Boromir could hear indistinct voices speaking softly from the next door chamber, Celeborn and Haldir, taking a few moments of private time together, something which might be running desperately short. Boromir lay back on the bed and tried to calm himself. A long silence fell, and gradually into that silence crept growing warmth, and Boromir felt, rather than heard, himself called to rise and come to them. He entered the adjoining room; the two elves, stripped to shirt and leggings and bare-footed, stood shoulder to shoulder facing slightly inwards, each holding out an arm, hand spread in welcome. The very air was charged with an intensity that almost crackled around them. He saw, as he stepped forward into their embrace, their eyes, at first downcast… glowed like molten silver under the half-veiling lids. They wound their arms about him and each other, and he took hold of each of them as, stooping slightly, the elves leant to rest head to head with the man.

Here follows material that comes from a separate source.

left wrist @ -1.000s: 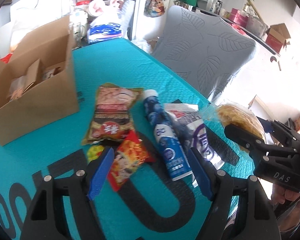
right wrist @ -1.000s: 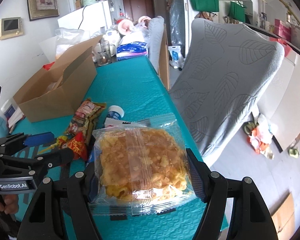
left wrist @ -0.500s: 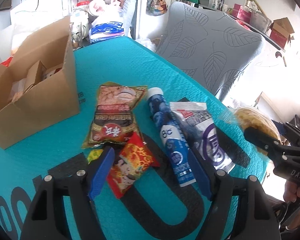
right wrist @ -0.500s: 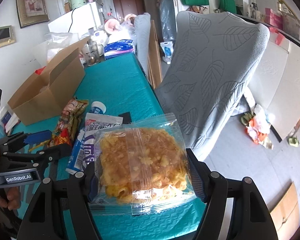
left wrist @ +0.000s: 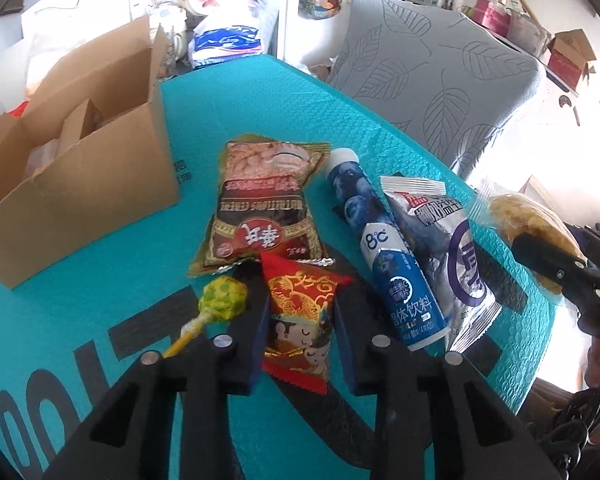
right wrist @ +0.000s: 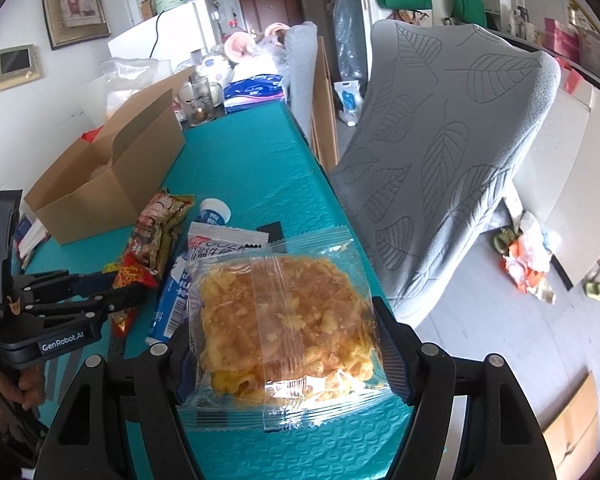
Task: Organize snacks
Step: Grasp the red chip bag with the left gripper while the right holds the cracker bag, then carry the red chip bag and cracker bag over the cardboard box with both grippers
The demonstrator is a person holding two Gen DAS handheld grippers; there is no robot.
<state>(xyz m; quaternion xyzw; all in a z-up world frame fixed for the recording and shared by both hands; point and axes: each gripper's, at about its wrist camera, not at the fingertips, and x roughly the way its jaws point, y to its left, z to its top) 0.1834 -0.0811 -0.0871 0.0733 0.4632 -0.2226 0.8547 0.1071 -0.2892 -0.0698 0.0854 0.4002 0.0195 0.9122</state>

Boromir took a deep breath, an involuntary gasp as he felt their touch through his thin shirt and all of Arda seemed to move while they remained a pool of stillness at its centre. Deeper and deeper Boromir sank into the whirling brightness behind his closed eyes. At first he thought he must have struggled, but the elves supported him. He felt their arms about him, felt their warm bodies press against him at rib and hip, felt the sheer ancient power of one, the deep, calming reassurance of the other… and was unable to tell which came from which… Finally secure, he gave himself to their union without thought, or fear, or holding back.
And all at once… he was free! He knew their intertwined bodies stood firm, leaning into each other, a cradle of warmth and flesh, but his fea leapt on high and whirled up and up, for it seemed he saw for the first time with such clarity, and far, far above were Varda’s lights, bright as diamonds on velvet… and oh, he longed to touch them! But in the instant he felt that keen, vaulting joy, he also felt the weight of years beyond his ken. They did not weigh him down, but he looked back and back and back as if through an avenue among ancient trees. Where before his vision would have blurred and become hazy, not allowing him to perceive the far off details, now he saw, still sharp and clear, events that happened before the Stone Lords had raised their city below the ship-walled mountain, before the star-shaped isle was inundated, before its ruined people claimed the southern lands and sailed up the great river. Boromir was curled up and sleeping somewhere distant, and his dreams were strange – ‘They’ were a new being… and their thoughts were one….
The luminescent air danced around them, charged and sparkling, as they slowly dropped their arms and stepped apart. This three-bodied lord glowed brilliantly, his pale fire a new star, his birth a new dawn – he/we looked at ourselves… and we/he smiled. One thought now controlled them, but control was too strong a word… ‘our bodies’ moved as one impulse occurred to all three… for words were no longer needed.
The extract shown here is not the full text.